REQUIRED WORK ▸ Transcribe all the data below exactly, leaving its pictures out.
━━━━━━━━━━━━━━━━━━━━
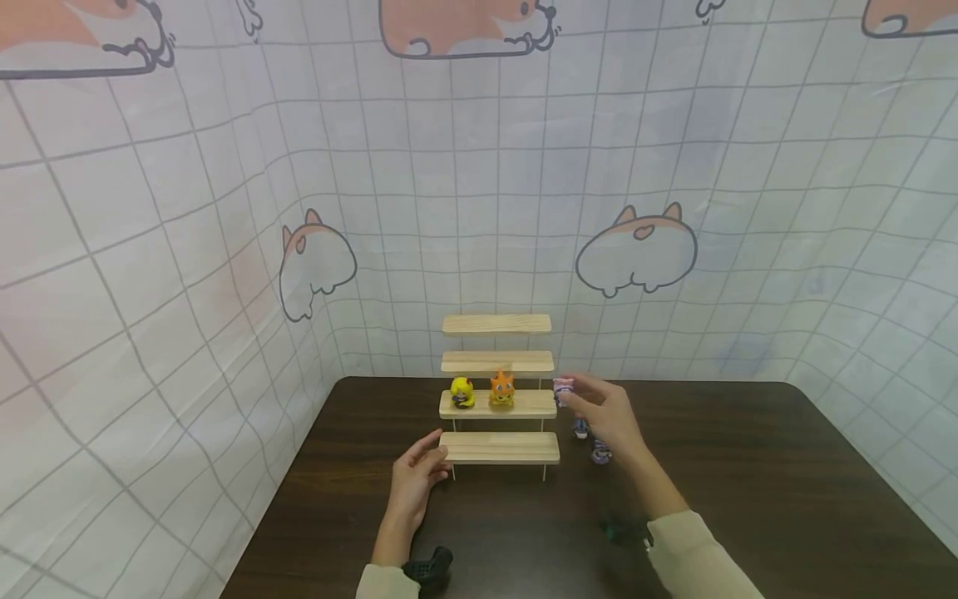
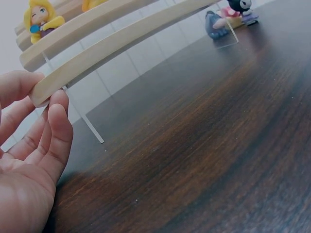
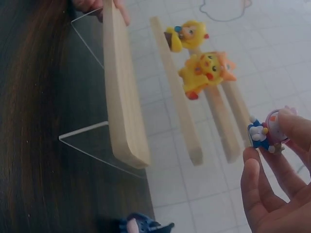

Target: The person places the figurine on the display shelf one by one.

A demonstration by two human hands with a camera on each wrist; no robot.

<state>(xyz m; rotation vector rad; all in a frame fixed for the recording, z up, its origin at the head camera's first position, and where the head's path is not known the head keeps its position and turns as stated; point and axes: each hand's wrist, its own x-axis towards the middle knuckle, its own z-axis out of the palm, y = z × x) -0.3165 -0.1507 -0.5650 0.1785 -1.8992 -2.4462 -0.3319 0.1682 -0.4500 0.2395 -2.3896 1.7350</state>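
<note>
A four-tier wooden display shelf (image 1: 500, 448) stands on the table. My left hand (image 1: 413, 481) grips the left end of its lowest board, thumb above and fingers beneath in the left wrist view. Beside the second board's right end, my right hand (image 1: 609, 418) pinches a small figurine (image 3: 260, 135) with a pink-and-white head and a blue-and-white body, partly covered by the fingers. On that second board sit a yellow-haired figurine (image 1: 462, 393) at the left and a yellow figurine with an orange top (image 1: 502, 391) near the middle.
Right of the shelf, a dark-blue figurine (image 1: 580, 428) and a purple-toned figurine (image 1: 601, 453) are on the dark wooden table (image 1: 748, 482). A small dark-green item (image 1: 612, 526) lies nearer, too blurred to identify. White grid-patterned cloth (image 1: 479, 191) hangs behind and at both sides.
</note>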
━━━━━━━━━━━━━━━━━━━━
RESULT FOR THIS TASK ▸
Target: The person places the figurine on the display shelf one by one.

A demonstration by two human hands with a camera on each wrist; no robot.

<state>(xyz m; rotation vector rad; all in a frame fixed for the recording, z up, its origin at the head camera's first position, and where the head's path is not known the head keeps its position and turns as stated; point and axes: each hand's wrist, its own x-axis towards the middle knuckle, its own z-axis out of the palm, y = z × x) -0.3165 -0.1507 -0.5650 0.1785 -1.8992 -2.4462 -0.3319 0.1682 -0.4500 0.2395 -2.3896 1.7350</state>
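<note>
A four-tier wooden display shelf (image 1: 500, 448) stands on the table. My left hand (image 1: 413, 481) grips the left end of its lowest board, thumb above and fingers beneath in the left wrist view. Beside the second board's right end, my right hand (image 1: 609, 418) pinches a small figurine (image 3: 260, 135) with a pink-and-white head and a blue-and-white body, partly covered by the fingers. On that second board sit a yellow-haired figurine (image 1: 462, 393) at the left and a yellow figurine with an orange top (image 1: 502, 391) near the middle.
Right of the shelf, a dark-blue figurine (image 1: 580, 428) and a purple-toned figurine (image 1: 601, 453) are on the dark wooden table (image 1: 748, 482). A small dark-green item (image 1: 612, 526) lies nearer, too blurred to identify. White grid-patterned cloth (image 1: 479, 191) hangs behind and at both sides.
</note>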

Thus the exercise is complete.